======== INPUT DATA

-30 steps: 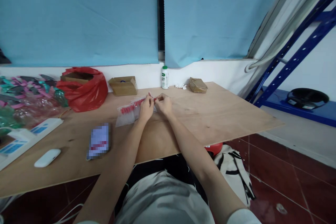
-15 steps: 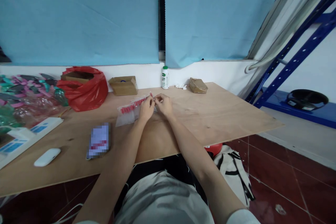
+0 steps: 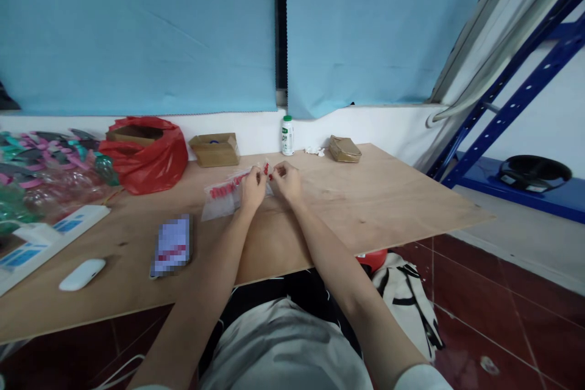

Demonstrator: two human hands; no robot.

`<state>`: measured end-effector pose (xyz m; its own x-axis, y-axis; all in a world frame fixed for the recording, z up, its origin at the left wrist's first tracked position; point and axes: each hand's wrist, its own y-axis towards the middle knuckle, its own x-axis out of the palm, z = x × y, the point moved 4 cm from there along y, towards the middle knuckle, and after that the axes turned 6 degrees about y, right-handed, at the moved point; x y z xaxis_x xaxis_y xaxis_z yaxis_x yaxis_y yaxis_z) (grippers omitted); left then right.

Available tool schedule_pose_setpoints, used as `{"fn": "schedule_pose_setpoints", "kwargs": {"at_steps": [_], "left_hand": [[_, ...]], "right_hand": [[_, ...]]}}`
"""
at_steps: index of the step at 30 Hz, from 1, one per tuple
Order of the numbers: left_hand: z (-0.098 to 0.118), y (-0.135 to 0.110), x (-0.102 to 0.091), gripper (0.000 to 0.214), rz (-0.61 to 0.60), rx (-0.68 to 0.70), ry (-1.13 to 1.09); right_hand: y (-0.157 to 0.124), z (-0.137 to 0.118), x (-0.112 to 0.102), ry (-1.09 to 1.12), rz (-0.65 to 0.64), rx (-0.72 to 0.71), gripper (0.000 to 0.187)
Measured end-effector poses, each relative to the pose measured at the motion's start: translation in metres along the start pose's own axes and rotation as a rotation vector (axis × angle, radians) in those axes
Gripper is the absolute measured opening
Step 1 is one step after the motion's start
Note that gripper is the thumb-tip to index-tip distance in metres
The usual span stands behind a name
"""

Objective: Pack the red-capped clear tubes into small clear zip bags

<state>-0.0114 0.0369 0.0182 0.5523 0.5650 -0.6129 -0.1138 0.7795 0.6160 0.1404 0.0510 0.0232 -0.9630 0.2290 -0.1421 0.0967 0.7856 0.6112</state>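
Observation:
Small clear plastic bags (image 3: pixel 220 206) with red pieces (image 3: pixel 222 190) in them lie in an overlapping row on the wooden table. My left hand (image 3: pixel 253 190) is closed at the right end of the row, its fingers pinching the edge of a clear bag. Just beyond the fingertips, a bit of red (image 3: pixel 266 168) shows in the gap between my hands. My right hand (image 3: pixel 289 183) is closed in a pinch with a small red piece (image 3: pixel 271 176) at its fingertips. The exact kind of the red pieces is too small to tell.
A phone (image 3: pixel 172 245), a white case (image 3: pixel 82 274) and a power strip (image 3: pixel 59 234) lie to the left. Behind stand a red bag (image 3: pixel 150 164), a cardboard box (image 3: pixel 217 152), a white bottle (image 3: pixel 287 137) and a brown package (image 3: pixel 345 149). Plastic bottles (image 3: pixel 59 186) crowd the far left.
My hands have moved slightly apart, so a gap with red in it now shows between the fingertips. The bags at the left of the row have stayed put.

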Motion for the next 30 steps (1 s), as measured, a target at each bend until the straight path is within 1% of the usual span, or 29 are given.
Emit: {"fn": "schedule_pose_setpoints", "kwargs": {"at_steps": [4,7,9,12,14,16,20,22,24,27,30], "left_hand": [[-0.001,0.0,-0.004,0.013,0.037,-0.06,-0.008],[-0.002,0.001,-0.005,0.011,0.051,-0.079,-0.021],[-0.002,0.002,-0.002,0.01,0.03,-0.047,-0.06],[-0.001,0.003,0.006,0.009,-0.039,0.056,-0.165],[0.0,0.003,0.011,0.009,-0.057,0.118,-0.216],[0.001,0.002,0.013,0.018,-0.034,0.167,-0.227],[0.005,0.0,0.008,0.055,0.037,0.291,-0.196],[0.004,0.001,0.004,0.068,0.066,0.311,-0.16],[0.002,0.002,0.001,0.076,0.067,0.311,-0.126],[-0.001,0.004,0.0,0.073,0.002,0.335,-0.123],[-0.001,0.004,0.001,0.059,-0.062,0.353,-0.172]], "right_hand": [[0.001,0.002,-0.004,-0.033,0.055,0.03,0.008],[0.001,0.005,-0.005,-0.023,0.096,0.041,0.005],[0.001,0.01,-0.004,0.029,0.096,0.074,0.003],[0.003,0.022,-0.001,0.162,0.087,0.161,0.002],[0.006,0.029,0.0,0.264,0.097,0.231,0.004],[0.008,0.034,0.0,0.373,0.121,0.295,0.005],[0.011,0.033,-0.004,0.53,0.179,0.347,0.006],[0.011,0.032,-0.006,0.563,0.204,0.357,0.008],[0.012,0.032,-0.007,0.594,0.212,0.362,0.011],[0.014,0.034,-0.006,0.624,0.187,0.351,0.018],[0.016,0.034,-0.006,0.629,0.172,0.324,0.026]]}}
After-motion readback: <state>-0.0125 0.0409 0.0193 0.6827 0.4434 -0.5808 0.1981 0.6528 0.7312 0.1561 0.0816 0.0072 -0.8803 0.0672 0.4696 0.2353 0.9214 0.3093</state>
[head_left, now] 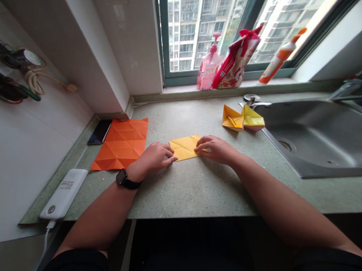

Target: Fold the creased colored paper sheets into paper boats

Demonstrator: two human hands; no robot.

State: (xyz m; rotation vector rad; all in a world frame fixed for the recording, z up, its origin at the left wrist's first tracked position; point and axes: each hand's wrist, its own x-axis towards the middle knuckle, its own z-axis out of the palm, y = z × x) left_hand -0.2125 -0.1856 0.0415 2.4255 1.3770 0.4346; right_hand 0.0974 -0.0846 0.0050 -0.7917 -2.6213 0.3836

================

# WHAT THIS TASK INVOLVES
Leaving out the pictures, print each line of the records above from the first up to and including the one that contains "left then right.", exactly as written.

# RESPONSE AREA
-30 steps: 
-15 steps: 
+0 steps: 

Demonstrator: two human hands; no robot.

`<state>`: measured end-effector pose (xyz m; its own x-axis, y-axis; all in a world frame fixed for the recording, z up, its origin at the left wrist's first tracked position; point and axes: each hand's wrist, its own y-axis towards the middle knuckle, its own x-axis out of the palm, z = x × y, the point moved 4 cm from there along y, towards the middle knuckle, and after that the axes turned 6 degrees about y, right-handed, at the moved point; x y z xaxis_x xaxis_y xaxis_z yaxis_x yaxis_y yaxis_z) (grippers omitted); left then right.

Apart from this answer, nothing more is required.